Church Of St Chad is a Grade II listed building in the North Yorkshire local planning authority area, England. First listed on 6 March 1967. A Victorian Church.
Church Of St Chad
- WRENN ID
- dusk-obsidian-wax
- Grade
- II
- Local Planning Authority
- North Yorkshire
- Country
- England
- Date first listed
- 6 March 1967
- Type
- Church
- Period
- Victorian
- Source
- Historic England listing
Description
The Church of St Chad is a church built in 1864 by Crossland, located in Stonebeck Up Middlesmoor, North Yorkshire. It is constructed of coursed squared stone with ashlar dressings and features a Welsh slate roof. The church includes a west tower, a nave with a north aisle and south porch, and a chancel with a north vestry.
The west tower is three stages high, with offset angle buttresses leading up to the bell stage at the west end, and bands between the stages.
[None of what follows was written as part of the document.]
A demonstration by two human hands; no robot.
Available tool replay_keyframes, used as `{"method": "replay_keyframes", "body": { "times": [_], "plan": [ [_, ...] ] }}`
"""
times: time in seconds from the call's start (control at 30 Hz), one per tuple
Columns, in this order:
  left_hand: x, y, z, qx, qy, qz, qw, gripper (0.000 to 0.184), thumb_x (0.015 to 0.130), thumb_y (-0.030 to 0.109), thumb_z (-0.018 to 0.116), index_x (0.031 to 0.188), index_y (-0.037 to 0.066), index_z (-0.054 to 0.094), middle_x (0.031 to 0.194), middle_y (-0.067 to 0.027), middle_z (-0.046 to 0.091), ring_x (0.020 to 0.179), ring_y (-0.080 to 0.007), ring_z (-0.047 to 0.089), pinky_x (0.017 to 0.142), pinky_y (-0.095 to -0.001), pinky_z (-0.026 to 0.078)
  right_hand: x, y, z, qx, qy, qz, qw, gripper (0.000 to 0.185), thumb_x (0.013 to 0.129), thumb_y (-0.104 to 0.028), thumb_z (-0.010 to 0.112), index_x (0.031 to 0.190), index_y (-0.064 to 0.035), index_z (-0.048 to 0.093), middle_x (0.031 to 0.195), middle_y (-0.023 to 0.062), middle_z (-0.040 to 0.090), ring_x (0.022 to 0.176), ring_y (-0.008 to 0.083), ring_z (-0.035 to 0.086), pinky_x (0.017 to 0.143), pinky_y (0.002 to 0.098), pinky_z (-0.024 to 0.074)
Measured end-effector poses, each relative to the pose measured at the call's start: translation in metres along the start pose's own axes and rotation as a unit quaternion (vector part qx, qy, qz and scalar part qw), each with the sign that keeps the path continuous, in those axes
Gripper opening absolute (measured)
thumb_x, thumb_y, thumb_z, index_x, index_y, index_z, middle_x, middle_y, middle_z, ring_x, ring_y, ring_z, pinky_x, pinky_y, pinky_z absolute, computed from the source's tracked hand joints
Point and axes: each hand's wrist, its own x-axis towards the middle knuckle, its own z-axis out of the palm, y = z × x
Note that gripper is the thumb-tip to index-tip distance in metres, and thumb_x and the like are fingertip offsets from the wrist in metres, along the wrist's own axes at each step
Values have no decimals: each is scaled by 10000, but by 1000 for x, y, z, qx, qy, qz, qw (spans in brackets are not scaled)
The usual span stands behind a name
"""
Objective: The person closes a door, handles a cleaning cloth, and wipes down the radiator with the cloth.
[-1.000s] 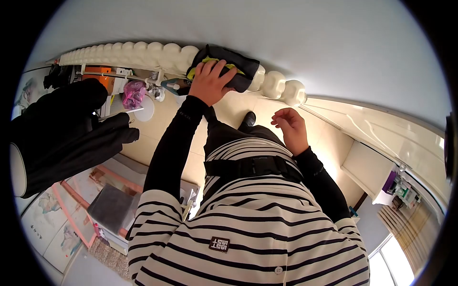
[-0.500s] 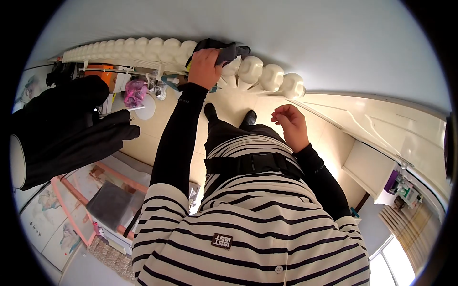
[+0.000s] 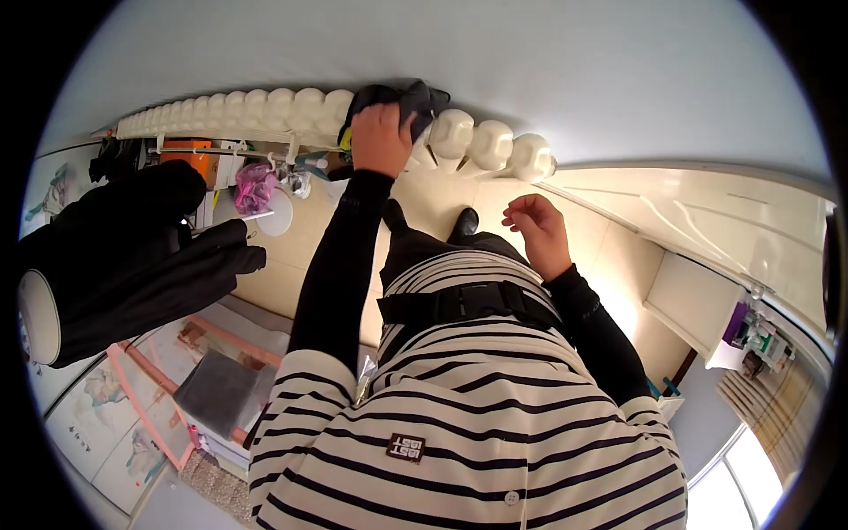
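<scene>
My left hand [image 3: 380, 141] is closed on a dark grey cloth [image 3: 422, 104] with a yellow-green part, which lies bunched over the top of a cream radiator [image 3: 309, 110] with rounded sections. Part of the cloth is hidden behind the fingers. My right hand [image 3: 539, 237] hangs in the air before my waist, below the radiator's right end. Its fingers are curled together towards the thumb, and nothing shows in them.
Black clothes [image 3: 132, 256] hang at the left. Below the radiator are an orange box [image 3: 187, 159] and a pink plastic bag [image 3: 254, 187]. A grey-seated pink chair [image 3: 221, 393] stands lower left. On the right are a white door [image 3: 707, 216] and a white cabinet [image 3: 693, 300].
My left hand was spread on the cloth and now grips it. The cloth has bunched up and shifted left, uncovering more radiator sections on the right. My right hand has hardly moved.
</scene>
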Motion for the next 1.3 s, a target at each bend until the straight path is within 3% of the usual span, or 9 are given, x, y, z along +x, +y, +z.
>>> {"method": "replay_keyframes", "body": {
  "times": [0.1,0.27,0.37,0.53,0.63,0.7,0.77,1.0,1.3],
  "plan": [
    [16,-2,3,-4,7,-13,1000,262,879,276,696,879,33,598,862,-140,626,879,-368,597,736,-499,432,-1,1,5,-1,-20,-5,1000,140,934,-21,574,1065,15,608,980,101,695,884,180,684,777,295,526],
    [-7,4,-19,-116,9,19,993,372,865,360,728,1079,66,654,991,-121,653,995,-373,590,874,-494,424,2,3,14,0,-28,3,1000,138,932,-17,573,1062,12,607,981,96,693,883,166,679,777,288,523],
    [-10,19,-38,-55,6,44,997,398,864,377,728,1121,82,656,1038,-112,650,1048,-368,583,920,-491,409,4,1,14,-1,-27,1,1000,161,911,-16,576,1064,21,606,969,91,689,878,151,665,789,285,525],
    [15,8,-20,7,-71,-6,997,266,883,276,702,1013,53,640,951,-131,621,901,-356,592,782,-485,465,21,-4,32,-116,-28,-86,989,195,891,-46,608,1078,9,615,957,113,687,858,200,666,791,302,522],
    [13,11,-14,3,-51,-44,998,313,857,284,718,1060,57,644,999,-127,634,959,-358,598,831,-484,464,47,-46,64,-317,-9,-300,900,259,861,-94,648,1109,-25,622,1093,190,635,1046,395,606,901,450,500],
    [5,10,-19,-50,-30,-23,998,390,828,291,735,1127,62,636,1098,-125,630,1040,-361,584,897,-491,447,76,-63,83,-380,-22,-441,813,335,891,-138,671,1206,-50,600,1264,156,592,1187,359,563,994,447,465],
    [-6,5,-24,-74,-45,5,996,482,801,304,751,1199,68,619,1198,-123,613,1116,-365,560,957,-499,423,106,-69,97,-446,-51,-470,760,457,911,-242,685,1311,-60,561,1354,152,558,1283,354,516,1071,449,423],
    [3,-16,-56,-37,-186,83,978,754,708,397,830,1366,148,558,1397,-65,549,1269,-319,462,1071,-483,336,144,-37,98,-591,-61,-415,689,916,771,-494,753,1467,2,423,1513,158,459,1389,310,453,1154,449,365],
    [20,-30,-51,-40,-172,226,958,659,774,460,768,1270,56,611,1294,-155,603,1219,-342,507,1047,-510,359,144,-31,110,-655,-32,-359,665,897,765,-364,773,1478,32,401,1556,177,409,1406,296,443,1180,412,345]
  ]
}}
It has a flat-headed two-light cusped west window with a hoodmould on the first stage, and two-light chamfered basket-arched windows on the second stage, along with clocks on the south and west sides. The belfry windows are three-light, cusped with a circle at the top of the pointed arch, and also feature a hoodmould. The tower is topped with a moulded cornice and an embattled parapet.
The nave consists of three bays, with a gabled porch on the left that has a moulded chamfered pointed-arched doorway, which contains a board door in a pointed-arched surround. The porch has coping and a gable cross. To the right, there are two two-light chamfered, cusped traceried, pointed-arched windows with quatrefoils in the heads and hoodmoulds. The nave also has shaped modillions, stone coping, and a gable cross.
The chancel features a continuous sill and consists of two bays. On the left, there is an offset angle buttress with a blind two-light pointed arch at the gabled top. The chancel has two windows similar to those in the nave, as well as an east window with three lights. There is a flat-headed two-light east window in the north vestry, which has cusped lights and a hoodmould.
Inside, the church has a three-bay north arcade with round piers that have leaf motif capitals and chamfered pointed arches. The chancel arch is similar in style. The font, possibly Anglo-Saxon, has a round bowl shape on a short round column and features four round panels carved later to represent the four apostles. There is also an Anglo-Saxon cross-head with doubled cross bars, associated with St Chad, and a 17th-century brass for the Yorke family.